The Reagan Administration's ruling would make abortions readily available to women rich enough to travel to "legal" states, but it would send poor women back to untrained doctors and illegal, life-threatening drugs. And for the women who don't want to risk their lives to end their pregnancies there will be unwanted children and children who families cannot afford to feed.
And if Roe v. Wade is repealed, there is a real possibility that anti-abortion legislation will make it through the statehouses, particularly in more traditionally conservative regions. The Boston National Organization for Women reports that if Roe v. Wade is overturned, Massachusetts anti-abortion activists are gaining support for a bill that would virtually outlaw abortion in the state. The piece of legislation would call for an end to all "public" and "private" funding for abortion, leaving women without access to state funds, and unable to use their own funds for abortions.
Similar abortion-prohibiting legislation is now receiving support in Illinois and Pennsylvania.
COMPOUNDING THE class-based injustice of the Administration's proposal, the move to reverse Roe v. Wade is grounded in manipulation of information. The court did not, as Meese has charged, give women the "unfettered right" to "abortion on demand." Roe v. Wade holds that women may not be constrained from choosing abortions in the first trimester but gives states some rights to prohibit abortions in the second trimester and the right to prohibit all but lifesaving abortions in the third trimester. Roe v. Wade found that a woman's right to make reproductive decisions is part of a "right to privacy" implicit in the 14th Ammendment to the Constitution. Judge Harry Blackmun, in the historic 1973 ruling, decided that government, when forced to choose, should defend the life/right of a woman over a "potential life" of a fetus.
The most hypocritical part of the Administration's move and other "pro-family" legislation like the Hatch Amendment--which would ban abortion--is that the very same people who condemn abortion have come out against sex education in schools, contraceptive counseling, and other methods that would cut down on the number of unwanted pregnancies. While teenagers have recently been getting pregnant more than any other age group--leading concerned groups to call for greater availability of contraceptives and counseling to end to the pitiful phenomena of "children having children"--Phyllis Schlafly and other speakers for the New Right are preaching prayer and sexual abstinence. Obviously this group hasn't noticed that such "birth control methods" haven't been too effective.

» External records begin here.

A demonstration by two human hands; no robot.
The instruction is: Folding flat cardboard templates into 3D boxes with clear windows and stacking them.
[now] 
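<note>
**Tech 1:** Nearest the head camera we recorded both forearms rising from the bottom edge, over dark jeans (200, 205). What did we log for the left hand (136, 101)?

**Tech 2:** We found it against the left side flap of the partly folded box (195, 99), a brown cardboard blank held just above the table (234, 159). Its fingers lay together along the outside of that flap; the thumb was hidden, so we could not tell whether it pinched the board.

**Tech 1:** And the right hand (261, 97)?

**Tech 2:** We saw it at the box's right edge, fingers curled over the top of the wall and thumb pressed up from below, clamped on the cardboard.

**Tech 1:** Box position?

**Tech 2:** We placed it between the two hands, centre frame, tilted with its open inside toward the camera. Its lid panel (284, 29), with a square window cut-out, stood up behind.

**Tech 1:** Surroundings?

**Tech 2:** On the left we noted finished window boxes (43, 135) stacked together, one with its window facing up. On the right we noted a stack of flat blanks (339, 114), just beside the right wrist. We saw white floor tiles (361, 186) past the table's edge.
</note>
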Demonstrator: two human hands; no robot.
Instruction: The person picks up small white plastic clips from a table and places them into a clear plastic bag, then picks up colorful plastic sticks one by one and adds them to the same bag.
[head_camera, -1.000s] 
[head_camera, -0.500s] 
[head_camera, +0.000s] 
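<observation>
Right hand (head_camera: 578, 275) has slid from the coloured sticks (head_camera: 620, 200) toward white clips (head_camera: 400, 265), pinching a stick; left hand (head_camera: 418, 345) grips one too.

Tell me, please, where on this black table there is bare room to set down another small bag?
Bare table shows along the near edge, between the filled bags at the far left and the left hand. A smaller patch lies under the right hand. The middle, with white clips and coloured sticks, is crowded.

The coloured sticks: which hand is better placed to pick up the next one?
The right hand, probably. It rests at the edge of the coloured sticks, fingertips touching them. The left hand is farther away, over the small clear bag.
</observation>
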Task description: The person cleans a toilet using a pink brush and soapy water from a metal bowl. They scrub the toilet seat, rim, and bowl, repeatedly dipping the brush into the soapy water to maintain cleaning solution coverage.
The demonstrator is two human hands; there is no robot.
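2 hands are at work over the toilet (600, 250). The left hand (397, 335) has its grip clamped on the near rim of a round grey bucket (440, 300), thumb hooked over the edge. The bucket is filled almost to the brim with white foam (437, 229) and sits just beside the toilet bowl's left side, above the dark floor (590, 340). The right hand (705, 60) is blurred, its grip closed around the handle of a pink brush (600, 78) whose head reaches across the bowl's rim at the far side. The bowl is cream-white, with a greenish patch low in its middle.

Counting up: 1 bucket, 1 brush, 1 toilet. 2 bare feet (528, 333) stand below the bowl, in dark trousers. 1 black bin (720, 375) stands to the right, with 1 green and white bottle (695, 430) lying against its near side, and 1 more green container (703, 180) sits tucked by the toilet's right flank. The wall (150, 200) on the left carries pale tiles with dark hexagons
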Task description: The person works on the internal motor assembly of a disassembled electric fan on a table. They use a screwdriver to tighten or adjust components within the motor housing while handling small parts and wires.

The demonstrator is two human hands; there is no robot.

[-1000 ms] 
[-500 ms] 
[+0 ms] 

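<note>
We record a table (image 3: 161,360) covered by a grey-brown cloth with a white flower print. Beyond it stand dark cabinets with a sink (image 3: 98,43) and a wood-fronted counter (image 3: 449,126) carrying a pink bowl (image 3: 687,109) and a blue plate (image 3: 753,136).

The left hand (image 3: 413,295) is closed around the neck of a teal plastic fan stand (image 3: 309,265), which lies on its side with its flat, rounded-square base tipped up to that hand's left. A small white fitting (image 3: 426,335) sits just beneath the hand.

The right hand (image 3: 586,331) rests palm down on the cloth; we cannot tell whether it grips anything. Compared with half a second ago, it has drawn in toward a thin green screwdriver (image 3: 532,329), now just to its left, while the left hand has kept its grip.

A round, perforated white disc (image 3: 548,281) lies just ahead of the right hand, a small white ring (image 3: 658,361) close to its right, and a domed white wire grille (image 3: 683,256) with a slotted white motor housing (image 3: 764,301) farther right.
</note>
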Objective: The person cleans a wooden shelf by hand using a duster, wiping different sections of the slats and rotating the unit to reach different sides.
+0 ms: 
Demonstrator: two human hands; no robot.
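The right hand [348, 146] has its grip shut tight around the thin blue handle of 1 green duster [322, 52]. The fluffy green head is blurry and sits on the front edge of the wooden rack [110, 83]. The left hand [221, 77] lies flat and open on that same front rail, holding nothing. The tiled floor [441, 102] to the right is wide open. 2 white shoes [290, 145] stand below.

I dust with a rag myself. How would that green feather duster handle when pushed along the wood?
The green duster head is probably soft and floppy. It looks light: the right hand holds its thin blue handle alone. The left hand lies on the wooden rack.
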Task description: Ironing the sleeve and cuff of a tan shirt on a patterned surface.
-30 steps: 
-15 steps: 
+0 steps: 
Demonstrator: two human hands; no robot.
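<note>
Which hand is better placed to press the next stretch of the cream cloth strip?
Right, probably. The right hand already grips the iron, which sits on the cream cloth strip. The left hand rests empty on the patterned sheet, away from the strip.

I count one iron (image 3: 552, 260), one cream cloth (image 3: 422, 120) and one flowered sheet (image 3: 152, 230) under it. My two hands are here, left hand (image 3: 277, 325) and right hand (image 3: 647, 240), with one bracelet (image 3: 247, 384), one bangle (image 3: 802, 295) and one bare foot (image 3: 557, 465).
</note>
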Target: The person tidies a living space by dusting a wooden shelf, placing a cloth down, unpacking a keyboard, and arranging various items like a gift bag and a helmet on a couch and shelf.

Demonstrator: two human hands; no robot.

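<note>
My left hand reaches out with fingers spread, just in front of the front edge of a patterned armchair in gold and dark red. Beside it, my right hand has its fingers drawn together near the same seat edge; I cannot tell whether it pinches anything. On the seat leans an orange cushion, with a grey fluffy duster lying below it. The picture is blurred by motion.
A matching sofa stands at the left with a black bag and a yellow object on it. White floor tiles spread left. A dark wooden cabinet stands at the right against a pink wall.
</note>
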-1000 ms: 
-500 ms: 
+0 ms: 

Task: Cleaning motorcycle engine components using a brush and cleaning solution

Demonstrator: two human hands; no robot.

And while prayer in the schools hasn't gone over well in the courts, the abortion clinic bombers have been quite effective lately. Boston NOW reports that 10 percent of abortion clinics nationwide have been plagued by such terrorism, causing insurance rates at other clinics to skyrocket. Anti-abortion groups calling themselves "sidewalk counselors" have set themselves up in front of clinics around the country to brand the women entering and leaving with the name "baby killer."
No woman wants to be in a situation where she has to terminate a pregnancy, but she should be able to decide what to do with her own body without being terrorized or having to risk her life. Coming at the close of the United Nations Decade of Women, a decision to reverse the abortion ruling would be particularly ironic. The nation's highest court would in one blow destroy one of the most important gains women have made in the past century.